La majorité de ces courants protestants traditionnels et évangéliques se retrouvent, avec les Églises orthodoxes, au sein du Conseil œcuménique des Églises. Cette institution, qui siège à Genève, prône l’harmonie entre les chrétiens. Elle comporte déjà à elle seule 349 membres, et l’Église catholique n’y a qu’un statut d’observateur. Mais de nombreuses Églises évangéliques ainsi que la multitude d’Églises pentecôtistes et charismatiques qui a émergé depuis les années 1970 n’y adhèrent pas. Résolument prosélytes, ces dernières connaissent une forte expansion, en particulier dans les pays en voie de développement. Ce qui compense largement l’érosion que l’on observe dans les Églises protestantes plus anciennes et traditionnelles. Enfin, indépendamment d’être en concurrence entre elles et avec l’Église catholique, en particulier en Amérique du Sud, elles le sont de plus en plus avec l’islam, en particulier en Afrique et dans certaines régions d’Asie.

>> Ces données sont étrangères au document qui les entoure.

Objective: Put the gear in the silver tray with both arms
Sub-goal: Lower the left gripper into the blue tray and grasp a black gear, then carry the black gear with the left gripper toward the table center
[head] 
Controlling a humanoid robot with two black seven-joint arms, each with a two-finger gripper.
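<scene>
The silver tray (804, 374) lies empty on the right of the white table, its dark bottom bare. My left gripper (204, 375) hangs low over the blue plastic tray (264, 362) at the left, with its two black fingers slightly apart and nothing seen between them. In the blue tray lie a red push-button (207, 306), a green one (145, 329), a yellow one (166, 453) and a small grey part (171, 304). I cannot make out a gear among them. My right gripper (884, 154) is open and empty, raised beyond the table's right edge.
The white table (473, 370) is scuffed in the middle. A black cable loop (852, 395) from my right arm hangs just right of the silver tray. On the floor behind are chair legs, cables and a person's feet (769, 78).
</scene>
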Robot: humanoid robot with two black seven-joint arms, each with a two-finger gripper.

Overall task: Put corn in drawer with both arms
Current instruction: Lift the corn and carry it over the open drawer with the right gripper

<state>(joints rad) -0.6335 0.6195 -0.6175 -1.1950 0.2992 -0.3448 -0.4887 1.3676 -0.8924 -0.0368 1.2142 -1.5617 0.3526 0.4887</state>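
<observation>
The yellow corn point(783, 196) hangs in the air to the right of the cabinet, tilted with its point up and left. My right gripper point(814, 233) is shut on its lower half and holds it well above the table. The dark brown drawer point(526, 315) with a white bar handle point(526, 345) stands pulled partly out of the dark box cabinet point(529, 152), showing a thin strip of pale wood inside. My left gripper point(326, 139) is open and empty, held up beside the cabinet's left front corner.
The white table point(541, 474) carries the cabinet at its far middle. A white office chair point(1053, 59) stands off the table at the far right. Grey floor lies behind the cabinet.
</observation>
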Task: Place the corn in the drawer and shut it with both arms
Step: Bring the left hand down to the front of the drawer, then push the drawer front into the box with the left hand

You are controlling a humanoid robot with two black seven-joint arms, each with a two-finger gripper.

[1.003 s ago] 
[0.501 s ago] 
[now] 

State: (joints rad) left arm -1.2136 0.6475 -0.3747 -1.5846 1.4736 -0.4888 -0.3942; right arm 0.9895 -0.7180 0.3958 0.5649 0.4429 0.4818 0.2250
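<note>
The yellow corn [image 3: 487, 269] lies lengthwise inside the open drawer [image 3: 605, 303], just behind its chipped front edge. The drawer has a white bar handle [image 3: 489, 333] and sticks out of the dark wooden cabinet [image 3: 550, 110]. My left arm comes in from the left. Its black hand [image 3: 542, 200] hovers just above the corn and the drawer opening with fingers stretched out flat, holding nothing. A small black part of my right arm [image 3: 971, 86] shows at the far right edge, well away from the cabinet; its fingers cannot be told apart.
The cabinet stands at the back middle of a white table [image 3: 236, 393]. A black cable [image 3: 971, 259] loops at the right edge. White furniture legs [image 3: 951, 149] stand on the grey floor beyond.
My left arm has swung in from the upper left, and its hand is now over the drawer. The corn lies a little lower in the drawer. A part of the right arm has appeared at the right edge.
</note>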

Fort de ces éléments, on peut affirmer sans risque que le nombre d’Églises, sectes et mouvements spirituels divers qui se revendiquent de l’enseignement du Christ est largement supérieur au millier. En fait, il en comporte certainement bien davantage. Mais le recensement précis des nouvelles formes d’expression religieuses chrétiennes est impossible, puisque bon nombre de ces nouveaux mouvements spirituels ne sont affiliés à aucune fédération. Il est vrai qu’ils sont souvent liés à un leader charismatique, ou animés par des entrepreneurs en spiritualité qui cultivent une théologie de la prospérité. Celle-ci fait opportunément coïncider l’excellence religieuse avec la santé et la réussite matérielle, ce dont certains leaders se targuent d’être l’illustration pour encourager leurs adeptes à les suivre. Des multinationales religieuses se constituent, indépendantes des instances fédératrices traditionnelles. Elles se livrent, pour certaines, à une véritable compétition dans laquelle la vieille Europe, par un iro- nique retour des choses, redevient même un enjeu et une terre de mission.
• L’islam
De son côté, l’islam, avec une audience reconnue auprès de 1,6 milliard de personnes, n’est pas en reste en matière de divisions, pour la simple raison qu’« il n’existe en islam nulle instance religieuse autorisée à statuer sur le dogme et à rejeter ou excommunier les courants jugés déviants9 ». Sa branche la plus importante, le sunnisme, qui regroupe 800 millions de fidèles, est elle-même divisée en quatre traditions majeures. Celles-ci se sont développées à partir de la fin du viiie siècle, soit 250 ans après la mort du prophète Mahomet. On peut les qualifier, en quelque sorte, d’écoles juridiques. Leurs jurisprudences sont reconnues par les musulmans pour leurs prescriptions relatives aux modalités d’application du culte, du droit pénal et de celui de la famille, chacun étant ensuite libre ou non de se les approprier. Le courant le plus important est le hanafisme, qui est considéré comme le plus libéral. On le trouve dans l’ex-Empire ottoman, en Asie centrale, dans le sous-continent indien et en Chine. C’est ensuite l’École chaféite, que l’on trouve en Égypte, dans l’océan Indien ainsi qu’en Indonésie et en Malaisie. C’est encore l’École malékite que l’on trouve au Maghreb et en Afrique de l’Ouest. C’est enfin le hanbalisme, dont l’influence est prépondérante en Arabie Saoudite et qui a vu son influence croître depuis les années 1970.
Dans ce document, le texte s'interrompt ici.